Focal Passages: Psalm 119: 1-8, 137-144
A lot of people say they value the Bible, but valuing it does not mean they know what’s in it. Nor does it mean they have structured their lives according to its truths. In a sermon illustration, Paul Carson, quoted George Barna who conducted a survey of self-pronounced Christians’ knowledge of the Bible, and here’s what he found:
- 48 percent could not name the four Gospels.
- 52 percent cannot identify more than two or three of Jesus’ disciples.
- 60 percent can’t name even five of the 10 Commandments.
- 61 percent think the Sermon on the Mount was preached by Billy Graham.
- 71 percent think “God helps those who help themselves” is a Bible verse.
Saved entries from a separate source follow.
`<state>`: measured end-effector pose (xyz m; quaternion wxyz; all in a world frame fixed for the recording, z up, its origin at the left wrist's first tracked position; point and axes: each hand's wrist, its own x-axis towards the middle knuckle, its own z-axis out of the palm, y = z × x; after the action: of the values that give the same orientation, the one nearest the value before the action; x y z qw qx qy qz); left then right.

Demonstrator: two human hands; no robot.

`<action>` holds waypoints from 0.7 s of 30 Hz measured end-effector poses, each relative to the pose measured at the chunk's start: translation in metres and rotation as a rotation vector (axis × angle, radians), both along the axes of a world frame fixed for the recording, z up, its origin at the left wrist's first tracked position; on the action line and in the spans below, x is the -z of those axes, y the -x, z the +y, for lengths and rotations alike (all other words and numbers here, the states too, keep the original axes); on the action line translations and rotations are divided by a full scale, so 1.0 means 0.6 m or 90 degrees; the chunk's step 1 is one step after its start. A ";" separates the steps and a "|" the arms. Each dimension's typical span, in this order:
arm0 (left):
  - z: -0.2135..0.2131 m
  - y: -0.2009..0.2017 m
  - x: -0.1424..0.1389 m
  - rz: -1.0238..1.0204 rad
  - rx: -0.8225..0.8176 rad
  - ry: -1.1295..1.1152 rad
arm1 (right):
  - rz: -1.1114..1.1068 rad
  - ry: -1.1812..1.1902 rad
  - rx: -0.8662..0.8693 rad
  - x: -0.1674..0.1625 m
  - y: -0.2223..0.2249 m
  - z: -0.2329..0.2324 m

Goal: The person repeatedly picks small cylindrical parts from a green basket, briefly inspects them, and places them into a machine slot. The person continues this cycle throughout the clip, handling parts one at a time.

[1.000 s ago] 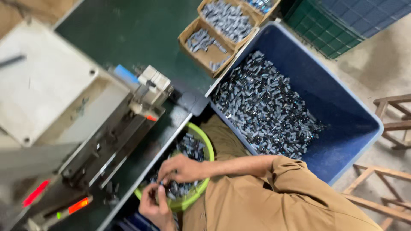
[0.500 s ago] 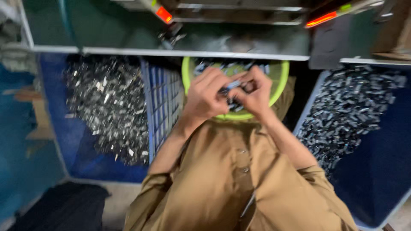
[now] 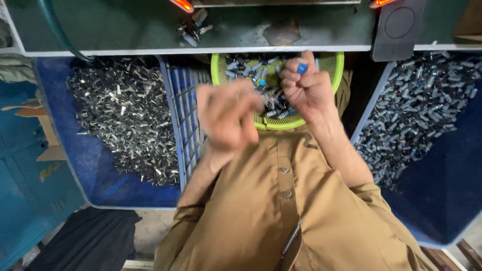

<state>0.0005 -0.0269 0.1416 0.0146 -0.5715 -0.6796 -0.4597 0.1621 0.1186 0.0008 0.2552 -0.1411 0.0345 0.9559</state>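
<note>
A round green basket (image 3: pixel 331 64) with several small blue-and-silver parts sits on my lap below the edge of a green workbench (image 3: pixel 125 27). Over the basket's middle, my right hand (image 3: pixel 307 89) is closed with a small blue-capped part (image 3: pixel 301 68) pinched at the fingertips. My left hand (image 3: pixel 228 118) is blurred by motion, to the left of the basket and over my tan shirt. Its fingers are curled, and whether it holds anything is hidden by the blur.
A blue bin (image 3: pixel 95 165) of shiny metal pieces stands at my left, with a blue slatted crate wall (image 3: pixel 183 115) beside it. Another blue bin (image 3: pixel 437 200) of small parts stands at my right. A few loose parts (image 3: pixel 193 27) and two red lights are on the bench.
Half a second ago both hands met over the basket. Now my left hand has swung away to the left and toward me, while my right stays over the basket.
</note>
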 end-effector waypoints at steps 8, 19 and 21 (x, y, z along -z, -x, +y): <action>-0.026 0.022 0.056 -0.867 0.235 0.070 | -0.404 -0.818 0.238 -0.092 0.080 0.090; -0.056 0.020 0.076 -0.590 0.075 0.069 | -0.290 -0.717 0.076 -0.135 0.102 0.069; -0.056 0.029 0.085 -0.545 0.058 0.039 | -0.339 -0.837 -0.041 -0.122 0.089 0.024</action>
<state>-0.0168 -0.0605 0.0909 -0.3060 -0.3584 -0.6120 -0.6352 0.1089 0.1331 0.0738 0.2589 -0.1874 -0.6171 0.7190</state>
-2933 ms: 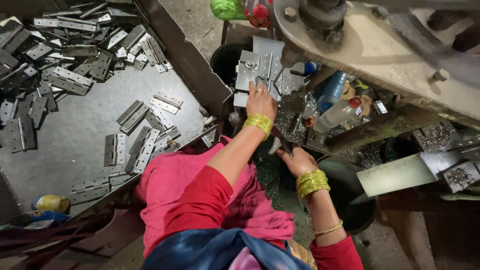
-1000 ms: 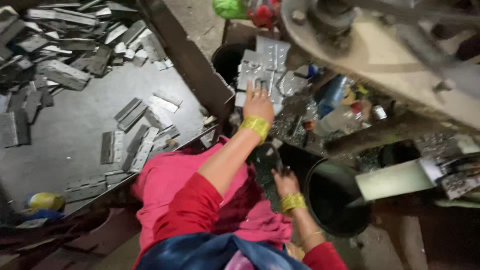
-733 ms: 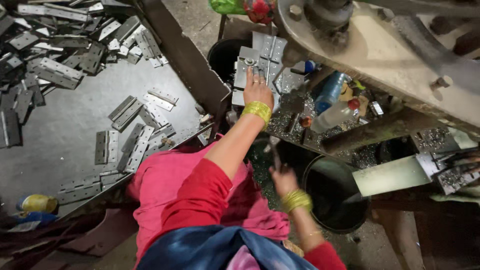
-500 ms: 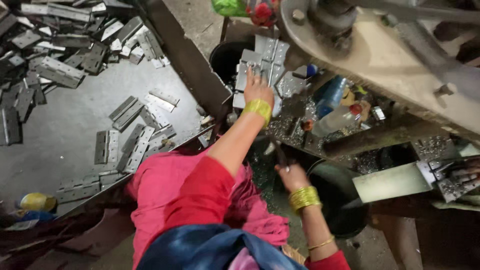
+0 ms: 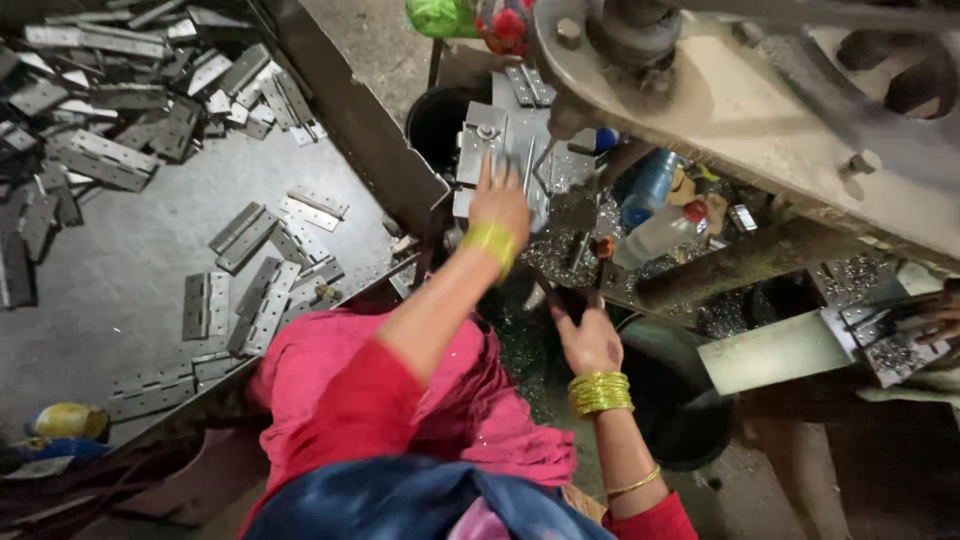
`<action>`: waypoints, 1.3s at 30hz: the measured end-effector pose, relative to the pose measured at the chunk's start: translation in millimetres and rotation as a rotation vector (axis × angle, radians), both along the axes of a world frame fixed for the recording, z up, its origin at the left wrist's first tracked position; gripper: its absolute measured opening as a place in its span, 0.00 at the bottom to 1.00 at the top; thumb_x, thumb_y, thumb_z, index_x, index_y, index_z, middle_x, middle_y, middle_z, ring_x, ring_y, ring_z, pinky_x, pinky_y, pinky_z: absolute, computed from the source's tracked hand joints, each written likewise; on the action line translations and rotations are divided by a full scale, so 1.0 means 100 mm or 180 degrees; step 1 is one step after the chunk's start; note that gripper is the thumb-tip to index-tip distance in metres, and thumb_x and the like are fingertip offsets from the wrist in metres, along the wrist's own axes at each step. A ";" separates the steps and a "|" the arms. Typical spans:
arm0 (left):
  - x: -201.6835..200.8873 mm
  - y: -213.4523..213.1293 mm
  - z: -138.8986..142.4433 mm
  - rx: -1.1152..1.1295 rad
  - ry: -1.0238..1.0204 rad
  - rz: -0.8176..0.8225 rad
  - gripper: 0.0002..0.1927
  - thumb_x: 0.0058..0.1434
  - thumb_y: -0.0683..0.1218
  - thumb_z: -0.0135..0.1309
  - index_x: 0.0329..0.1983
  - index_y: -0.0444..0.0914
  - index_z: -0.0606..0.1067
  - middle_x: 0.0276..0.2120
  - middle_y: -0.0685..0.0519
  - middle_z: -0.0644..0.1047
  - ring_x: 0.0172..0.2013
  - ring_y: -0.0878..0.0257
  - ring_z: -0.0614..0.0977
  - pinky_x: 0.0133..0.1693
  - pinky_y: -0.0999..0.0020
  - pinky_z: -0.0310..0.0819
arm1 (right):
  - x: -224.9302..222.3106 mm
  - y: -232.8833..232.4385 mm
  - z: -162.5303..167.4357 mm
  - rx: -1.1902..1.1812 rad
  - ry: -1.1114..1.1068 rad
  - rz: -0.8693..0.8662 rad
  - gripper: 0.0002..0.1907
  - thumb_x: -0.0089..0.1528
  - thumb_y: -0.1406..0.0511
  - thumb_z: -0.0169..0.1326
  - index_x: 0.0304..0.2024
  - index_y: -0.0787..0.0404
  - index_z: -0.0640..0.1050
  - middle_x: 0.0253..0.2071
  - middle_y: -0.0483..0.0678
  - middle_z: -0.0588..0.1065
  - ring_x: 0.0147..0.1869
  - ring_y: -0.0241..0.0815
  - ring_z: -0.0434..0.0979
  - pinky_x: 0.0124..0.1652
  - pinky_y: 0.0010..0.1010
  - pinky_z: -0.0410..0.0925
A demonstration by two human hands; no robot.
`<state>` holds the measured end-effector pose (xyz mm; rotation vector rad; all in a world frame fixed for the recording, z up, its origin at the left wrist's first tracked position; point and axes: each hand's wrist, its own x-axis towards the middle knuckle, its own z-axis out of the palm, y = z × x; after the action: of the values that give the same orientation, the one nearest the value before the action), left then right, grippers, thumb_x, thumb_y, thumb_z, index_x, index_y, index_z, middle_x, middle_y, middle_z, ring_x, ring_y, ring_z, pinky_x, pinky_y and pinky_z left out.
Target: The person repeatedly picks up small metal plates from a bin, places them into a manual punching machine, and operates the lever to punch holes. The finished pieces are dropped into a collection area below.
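Hinge plates (image 5: 505,150) lie on the press bed's near edge, pinned flat under the left hand (image 5: 500,200), fingers spread open to steady them; the right hand (image 5: 588,335) is closed round a dark lever handle (image 5: 600,262) below the bed

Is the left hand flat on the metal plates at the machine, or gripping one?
Flat. The left hand lies palm down with fingers spread on the grey metal plates; none curl around an edge.
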<state>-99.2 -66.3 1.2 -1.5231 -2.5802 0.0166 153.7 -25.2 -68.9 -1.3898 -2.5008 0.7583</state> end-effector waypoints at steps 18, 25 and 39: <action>0.47 0.00 -0.03 0.1097 0.0101 0.0232 0.18 0.65 0.50 0.46 0.49 0.38 0.81 0.58 0.47 0.77 0.59 0.54 0.71 0.58 0.56 0.60 | -0.15 -0.35 0.71 -0.0726 -0.0316 0.0151 0.36 0.58 0.48 0.55 0.65 0.53 0.70 0.49 0.65 0.78 0.53 0.66 0.79 0.51 0.50 0.71; 0.33 -0.07 0.03 -0.0138 0.0042 -0.0079 0.20 0.70 0.50 0.41 0.51 0.41 0.82 0.59 0.45 0.76 0.70 0.47 0.63 0.66 0.46 0.47 | -0.28 -0.03 0.76 -0.0332 -0.0250 0.0700 0.33 0.60 0.44 0.55 0.58 0.58 0.75 0.53 0.65 0.78 0.59 0.65 0.76 0.57 0.48 0.67; 0.14 -0.05 -0.03 0.0703 -0.0006 0.0105 0.16 0.63 0.45 0.47 0.42 0.35 0.84 0.59 0.43 0.77 0.66 0.50 0.67 0.67 0.39 0.44 | 0.13 -0.04 -0.89 -0.0089 -0.0088 0.0402 0.28 0.61 0.47 0.56 0.44 0.65 0.78 0.41 0.65 0.78 0.47 0.69 0.77 0.45 0.54 0.70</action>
<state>-84.8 -71.5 -1.8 -1.4021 -2.5102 -0.2576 166.3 -28.7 -157.7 -1.2688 -2.6298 0.8056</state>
Barna went on to say, “Americans revere the Bible, but by and large they don’t know what it says. And because they don’t know it, they have become a nation of biblical illiterates.”
These statistics, although older now, still reflect, I believe, the current condition of many believers in America. Perhaps as equally sad, there are Christians who have a firm knowledge of the Bible, but are not applying that knowledge to their lives.
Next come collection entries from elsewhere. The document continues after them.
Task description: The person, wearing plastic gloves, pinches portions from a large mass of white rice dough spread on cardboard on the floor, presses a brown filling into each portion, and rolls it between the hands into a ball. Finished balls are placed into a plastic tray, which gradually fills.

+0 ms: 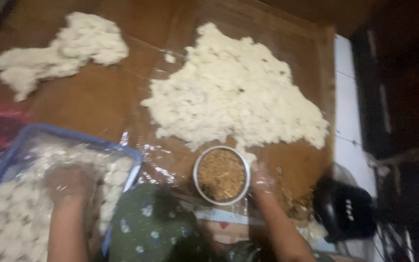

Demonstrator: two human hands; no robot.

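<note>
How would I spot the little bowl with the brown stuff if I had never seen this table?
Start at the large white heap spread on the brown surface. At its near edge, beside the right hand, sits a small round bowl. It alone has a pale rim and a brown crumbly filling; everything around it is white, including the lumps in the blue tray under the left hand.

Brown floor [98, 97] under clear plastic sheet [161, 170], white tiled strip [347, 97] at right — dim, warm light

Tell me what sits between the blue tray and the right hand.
In the head view, a round metal bowl of brown filling sits between the blue tray and the right hand, on the clear plastic sheet.
</note>
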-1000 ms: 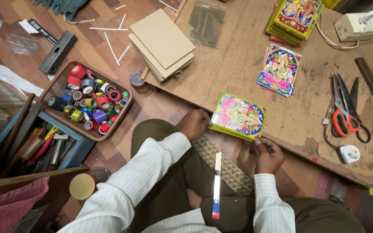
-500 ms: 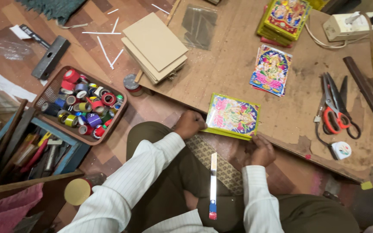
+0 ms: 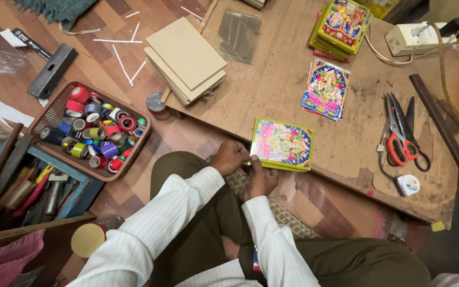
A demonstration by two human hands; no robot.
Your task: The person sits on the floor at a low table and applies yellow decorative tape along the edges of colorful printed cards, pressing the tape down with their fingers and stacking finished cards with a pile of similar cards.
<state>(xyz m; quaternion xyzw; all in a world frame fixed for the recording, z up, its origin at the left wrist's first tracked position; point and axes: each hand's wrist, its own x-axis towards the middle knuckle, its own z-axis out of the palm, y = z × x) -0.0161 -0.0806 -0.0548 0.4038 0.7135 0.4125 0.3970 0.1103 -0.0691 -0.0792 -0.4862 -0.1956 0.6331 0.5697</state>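
Colourful picture (image 3: 282, 144) unmoved; right hand (image 3: 262, 180) shifted leftward.

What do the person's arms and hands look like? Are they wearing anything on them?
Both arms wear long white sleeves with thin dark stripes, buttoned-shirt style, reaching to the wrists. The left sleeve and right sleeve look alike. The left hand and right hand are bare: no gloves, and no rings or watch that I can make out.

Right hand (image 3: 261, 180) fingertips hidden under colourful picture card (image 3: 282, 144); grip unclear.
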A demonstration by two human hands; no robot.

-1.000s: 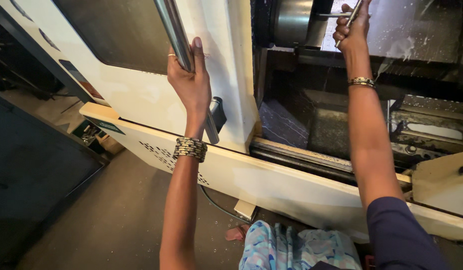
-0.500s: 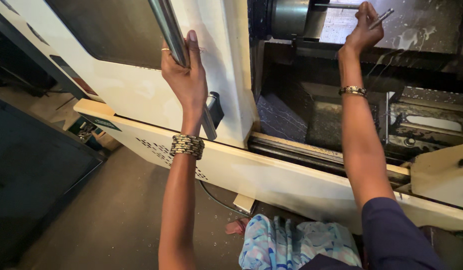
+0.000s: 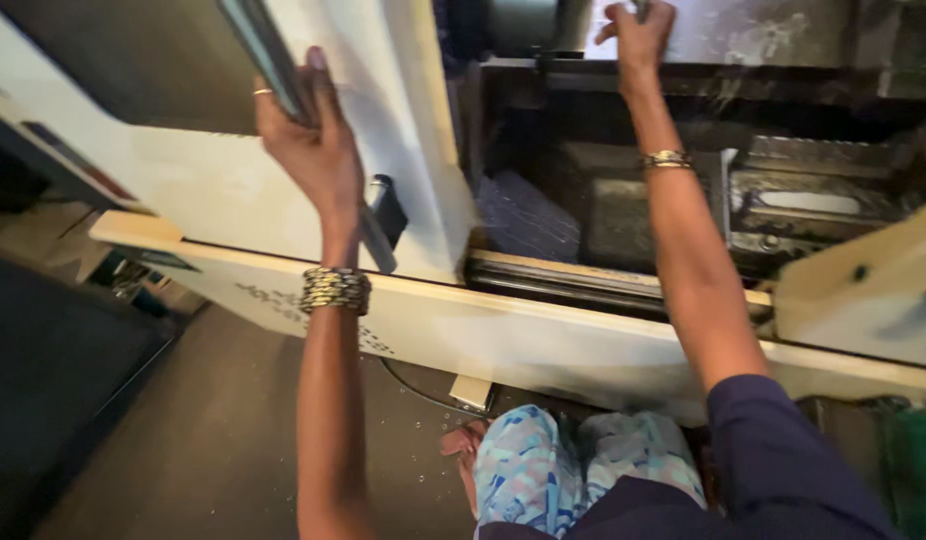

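Observation:
My left hand (image 3: 308,150) is wrapped around the long steel handle bar (image 3: 268,55) on the cream sliding door (image 3: 408,120) of a metalworking machine. A beaded bracelet sits on that wrist. My right hand (image 3: 638,35) reaches far into the open machine bay, beside the round steel chuck (image 3: 523,25). Its fingers are closed on a thin metal tool (image 3: 640,8) that the top edge of the frame mostly cuts off. A metal bangle circles that forearm.
Inside the bay lie a dark machine bed (image 3: 623,215) and a grey tool block (image 3: 813,205). The cream lower rail (image 3: 543,330) runs across in front of my patterned trousers (image 3: 543,470). A cable (image 3: 423,390) trails on the concrete floor (image 3: 203,430) to the left.
My right hand has moved up and deeper toward the chuck with the thin tool. My left hand has stayed on the handle bar.

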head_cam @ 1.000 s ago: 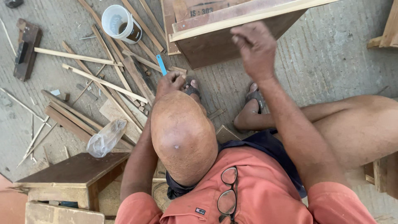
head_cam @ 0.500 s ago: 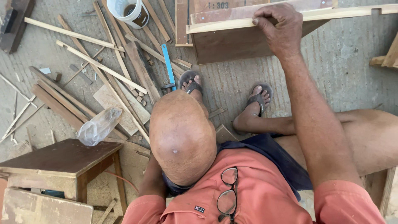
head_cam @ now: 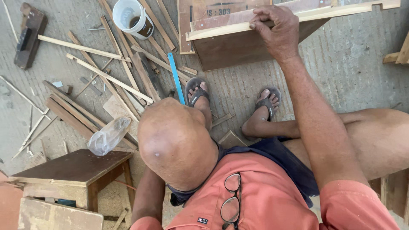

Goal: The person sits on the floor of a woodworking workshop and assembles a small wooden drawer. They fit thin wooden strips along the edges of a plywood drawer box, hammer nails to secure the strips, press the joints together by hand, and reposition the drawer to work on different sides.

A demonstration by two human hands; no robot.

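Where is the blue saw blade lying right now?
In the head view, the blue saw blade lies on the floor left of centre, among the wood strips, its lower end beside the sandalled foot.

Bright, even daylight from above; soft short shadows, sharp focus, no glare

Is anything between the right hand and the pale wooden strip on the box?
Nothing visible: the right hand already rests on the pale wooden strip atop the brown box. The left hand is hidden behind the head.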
Could you imagine having a choice of the finest foods or table crumbs every day and you choose to eat the table crumbs? In a similar way, many Christians neglect God’s very best when they don’t read and obey the scriptures. Instead, they settle for spiritual crumbs the world offers and consequently live defeated lives.
With that in mind, there are numerous ways to demonstrate that the Bible is reliable and true, but perhaps what the skeptic needs more than anything is for Christians to back up what they believe by the way they live.
A great place to start your journey is Psalm 119:11, which says, “I have stored up your word in my heart, that I might not sin against you” (ESV). Challenge yourself to memorize one scripture verse per week and do what it says.